• **How to complete this task**: I'd like the entries repeated exactly, pictures omitted.
%%
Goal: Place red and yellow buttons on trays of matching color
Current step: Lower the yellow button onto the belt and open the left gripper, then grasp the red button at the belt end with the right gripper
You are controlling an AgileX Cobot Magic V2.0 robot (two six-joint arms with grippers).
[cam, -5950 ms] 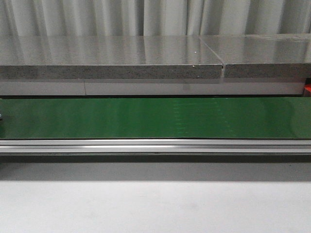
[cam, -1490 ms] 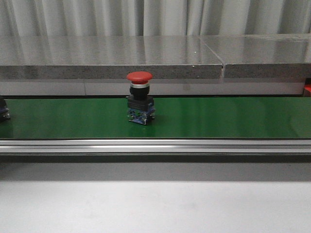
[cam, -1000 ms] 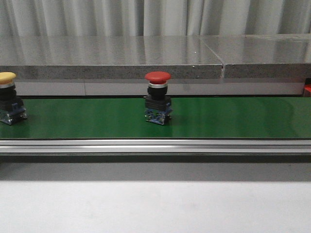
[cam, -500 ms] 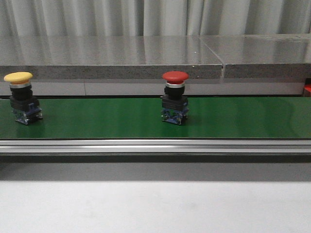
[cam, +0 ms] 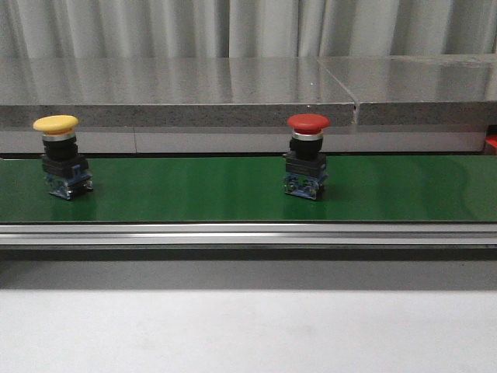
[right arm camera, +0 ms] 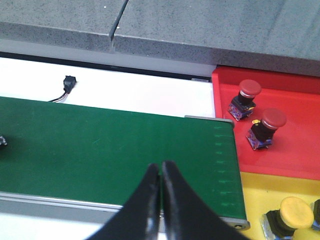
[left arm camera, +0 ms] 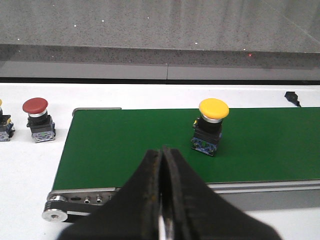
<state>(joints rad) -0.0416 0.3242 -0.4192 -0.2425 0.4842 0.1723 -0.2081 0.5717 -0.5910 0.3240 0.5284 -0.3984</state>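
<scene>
Two buttons stand upright on the green conveyor belt (cam: 194,190): a yellow button (cam: 60,155) at the left and a red button (cam: 307,155) right of centre. The left wrist view shows the yellow button (left arm camera: 211,125) on the belt, beyond and to one side of my left gripper (left arm camera: 161,150), which is shut and empty. My right gripper (right arm camera: 161,166) is shut and empty over the belt's end. Beside that end lie the red tray (right arm camera: 295,155) and the yellow tray (right arm camera: 255,192). Neither gripper shows in the front view.
Two red buttons (right arm camera: 245,97) (right arm camera: 267,127) sit on the red tray and a yellow button (right arm camera: 290,215) on the yellow tray. Another red button (left arm camera: 37,117) stands on the white table past the belt's start. A grey stone ledge (cam: 178,93) runs behind the belt.
The belt was bare at first. The red button came in and rode rightward along it; the yellow button entered from the left and followed. Neither gripper has shown in the front view.
</scene>
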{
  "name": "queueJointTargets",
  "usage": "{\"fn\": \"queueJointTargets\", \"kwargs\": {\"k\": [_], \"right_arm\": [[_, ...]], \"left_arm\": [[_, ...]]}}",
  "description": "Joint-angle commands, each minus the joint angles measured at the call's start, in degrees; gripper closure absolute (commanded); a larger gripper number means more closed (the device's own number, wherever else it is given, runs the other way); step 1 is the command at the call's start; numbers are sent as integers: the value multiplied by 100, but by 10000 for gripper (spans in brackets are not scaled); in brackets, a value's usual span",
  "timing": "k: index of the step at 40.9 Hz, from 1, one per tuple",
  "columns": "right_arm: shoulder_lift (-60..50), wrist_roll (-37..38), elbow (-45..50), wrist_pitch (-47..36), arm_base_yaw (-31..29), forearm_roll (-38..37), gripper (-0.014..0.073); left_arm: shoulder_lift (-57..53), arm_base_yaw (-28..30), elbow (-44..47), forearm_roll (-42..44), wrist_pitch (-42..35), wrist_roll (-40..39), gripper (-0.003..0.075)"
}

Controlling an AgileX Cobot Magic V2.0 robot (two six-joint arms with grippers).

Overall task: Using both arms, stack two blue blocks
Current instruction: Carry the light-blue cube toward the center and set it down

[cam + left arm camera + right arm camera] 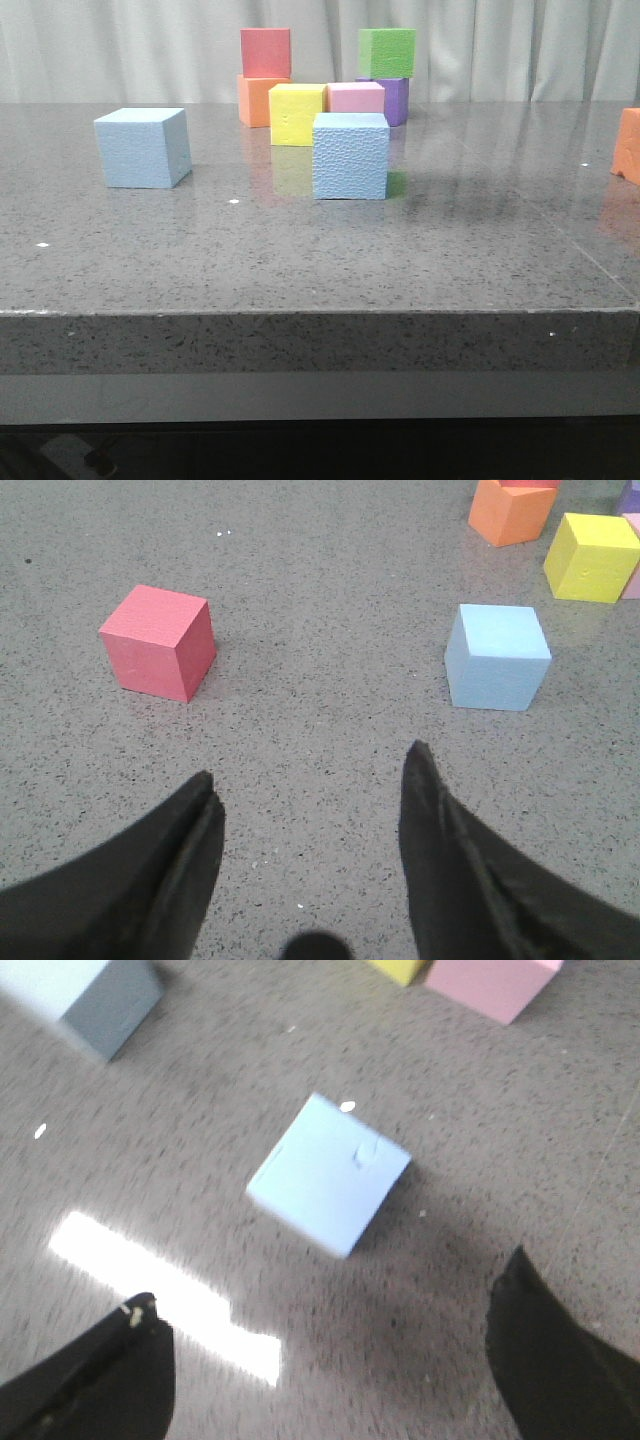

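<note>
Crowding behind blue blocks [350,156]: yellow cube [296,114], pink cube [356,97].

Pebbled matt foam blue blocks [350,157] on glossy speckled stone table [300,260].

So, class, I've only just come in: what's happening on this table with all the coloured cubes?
Nothing is held yet. Two sky-blue cubes sit apart on the grey table, the left blue cube and the right blue cube, unstacked. The left gripper hangs open above the table with the left blue cube ahead of it. The right gripper is open above the other. Other coloured cubes stand further back.
</note>
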Motion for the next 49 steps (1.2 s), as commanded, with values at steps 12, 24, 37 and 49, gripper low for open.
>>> {"fn": "queueJointTargets", "kwargs": {"k": [12,24,37,49], "right_arm": [[-2148,-1193,2279,-837,-1250,1143,-43],[-3882,-1377,4191,-1960,-1240,1148,-43],[-5026,-1469,5481,-3159,-1240,1154,-43],[-5190,-1469,5594,-3319,-1240,1148,-43]], "left_arm": [[60,-20,-147,0,-458,-63,336],[60,-20,-147,0,-458,-63,336],[60,-20,-147,0,-656,-63,336],[60,-20,-147,0,-1000,-63,333]]}}
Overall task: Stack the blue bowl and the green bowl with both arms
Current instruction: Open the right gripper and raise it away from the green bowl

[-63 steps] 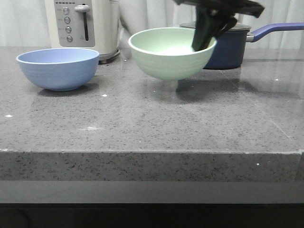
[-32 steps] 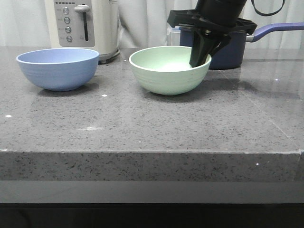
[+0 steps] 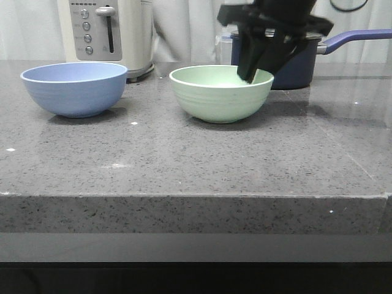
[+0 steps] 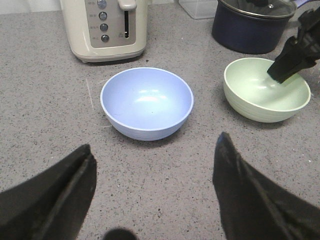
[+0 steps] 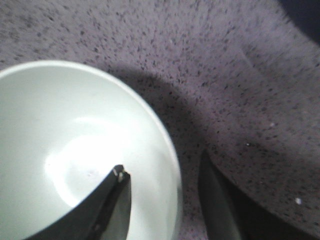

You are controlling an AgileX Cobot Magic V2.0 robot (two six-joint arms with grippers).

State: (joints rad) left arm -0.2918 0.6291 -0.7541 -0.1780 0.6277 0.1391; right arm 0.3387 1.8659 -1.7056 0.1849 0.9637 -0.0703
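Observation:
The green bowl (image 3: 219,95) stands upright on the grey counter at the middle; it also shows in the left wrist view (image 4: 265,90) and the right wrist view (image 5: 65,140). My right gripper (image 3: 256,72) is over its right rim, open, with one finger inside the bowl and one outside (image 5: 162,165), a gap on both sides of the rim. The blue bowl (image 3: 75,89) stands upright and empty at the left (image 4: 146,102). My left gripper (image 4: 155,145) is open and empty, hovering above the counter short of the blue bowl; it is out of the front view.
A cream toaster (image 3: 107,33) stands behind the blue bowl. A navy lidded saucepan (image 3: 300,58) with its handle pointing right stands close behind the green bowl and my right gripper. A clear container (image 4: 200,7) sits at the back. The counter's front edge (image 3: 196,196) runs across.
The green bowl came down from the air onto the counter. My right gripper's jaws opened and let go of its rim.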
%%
• **Reply**:
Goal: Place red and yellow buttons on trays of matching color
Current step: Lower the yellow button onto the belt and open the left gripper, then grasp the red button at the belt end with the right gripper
You are controlling an AgileX Cobot Magic V2.0 robot (two six-joint arms with grippers).
[cam, -5950 ms] 
[cam, -1490 ms] 
[cam, -1000 ms] 
[cam, -500 ms] 
[cam, +0 ms] 
[right arm camera, +0 ms] 
[left arm camera, +0 ms] 
<state>(joints rad) -0.0416 0.3242 -0.4192 -0.2425 0.4842 0.1723 -0.2081 0.5717 -0.5910 0.3240 0.5284 -0.3984</state>
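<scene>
Two buttons stand upright on the green conveyor belt (cam: 194,190): a yellow button (cam: 60,155) at the left and a red button (cam: 307,155) right of centre. The left wrist view shows the yellow button (left arm camera: 211,125) on the belt, beyond and to one side of my left gripper (left arm camera: 161,150), which is shut and empty. My right gripper (right arm camera: 161,166) is shut and empty over the belt's end. Beside that end lie the red tray (right arm camera: 295,155) and the yellow tray (right arm camera: 255,192). Neither gripper shows in the front view.
Two red buttons (right arm camera: 245,97) (right arm camera: 267,127) sit on the red tray and a yellow button (right arm camera: 290,215) on the yellow tray. Another red button (left arm camera: 37,117) stands on the white table past the belt's start. A grey stone ledge (cam: 178,93) runs behind the belt.
The belt was bare at first. The red button came in and rode rightward along it; the yellow button entered from the left and followed. Neither gripper has shown in the front view.
</scene>
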{
  "name": "queueJointTargets",
  "usage": "{\"fn\": \"queueJointTargets\", \"kwargs\": {\"k\": [_], \"right_arm\": [[_, ...]], \"left_arm\": [[_, ...]]}}",
  "description": "Joint-angle commands, each minus the joint angles measured at the call's start, in degrees; gripper closure absolute (commanded); a larger gripper number means more closed (the device's own number, wherever else it is given, runs the other way); step 1 is the command at the call's start; numbers are sent as integers: the value multiplied by 100, but by 10000 for gripper (spans in brackets are not scaled); in brackets, a value's usual span",
  "timing": "k: index of the step at 40.9 Hz, from 1, one per tuple",
  "columns": "right_arm: shoulder_lift (-60..50), wrist_roll (-37..38), elbow (-45..50), wrist_pitch (-47..36), arm_base_yaw (-31..29), forearm_roll (-38..37), gripper (-0.014..0.073); left_arm: shoulder_lift (-57..53), arm_base_yaw (-28..30), elbow (-44..47), forearm_roll (-42..44), wrist_pitch (-42..35), wrist_roll (-40..39), gripper (-0.003..0.075)"
}

Controlling an AgileX Cobot Magic V2.0 robot (two six-joint arms with grippers).

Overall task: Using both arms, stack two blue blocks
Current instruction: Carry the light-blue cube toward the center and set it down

[cam + left arm camera + right arm camera] 

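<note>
Crowding behind blue blocks [350,156]: yellow cube [296,114], pink cube [356,97].

Pebbled matt foam blue blocks [350,157] on glossy speckled stone table [300,260].

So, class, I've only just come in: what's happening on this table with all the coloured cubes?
Nothing is held yet. Two sky-blue cubes sit apart on the grey table, the left blue cube and the right blue cube, unstacked. The left gripper hangs open above the table with the left blue cube ahead of it. The right gripper is open above the other. Other coloured cubes stand further back.
</note>
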Motion for the next 49 steps (1.2 s), as commanded, with values at steps 12, 24, 37 and 49, gripper low for open.
>>> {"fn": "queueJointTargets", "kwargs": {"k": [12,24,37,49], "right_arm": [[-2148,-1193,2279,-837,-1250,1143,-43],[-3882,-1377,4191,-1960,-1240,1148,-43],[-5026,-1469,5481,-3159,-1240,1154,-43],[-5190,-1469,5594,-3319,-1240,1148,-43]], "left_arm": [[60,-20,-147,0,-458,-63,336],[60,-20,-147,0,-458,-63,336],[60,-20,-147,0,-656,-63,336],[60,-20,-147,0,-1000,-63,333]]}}
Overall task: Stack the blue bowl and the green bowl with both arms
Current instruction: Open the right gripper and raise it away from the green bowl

[-63 steps] 
[-32 steps] 
[+0 steps] 
[+0 steps] 
[+0 steps] 

You are controlling an AgileX Cobot Magic V2.0 robot (two six-joint arms with grippers).

State: (joints rad) left arm -0.2918 0.6291 -0.7541 -0.1780 0.6277 0.1391; right arm 0.3387 1.8659 -1.7056 0.1849 0.9637 -0.0703
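Observation:
The green bowl (image 3: 219,95) stands upright on the grey counter at the middle; it also shows in the left wrist view (image 4: 265,90) and the right wrist view (image 5: 65,140). My right gripper (image 3: 256,72) is over its right rim, open, with one finger inside the bowl and one outside (image 5: 162,165), a gap on both sides of the rim. The blue bowl (image 3: 75,89) stands upright and empty at the left (image 4: 146,102). My left gripper (image 4: 155,145) is open and empty, hovering above the counter short of the blue bowl; it is out of the front view.
A cream toaster (image 3: 107,33) stands behind the blue bowl. A navy lidded saucepan (image 3: 300,58) with its handle pointing right stands close behind the green bowl and my right gripper. A clear container (image 4: 200,7) sits at the back. The counter's front edge (image 3: 196,196) runs across.
The green bowl came down from the air onto the counter. My right gripper's jaws opened and let go of its rim.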

The answer is complete, and the exercise is done.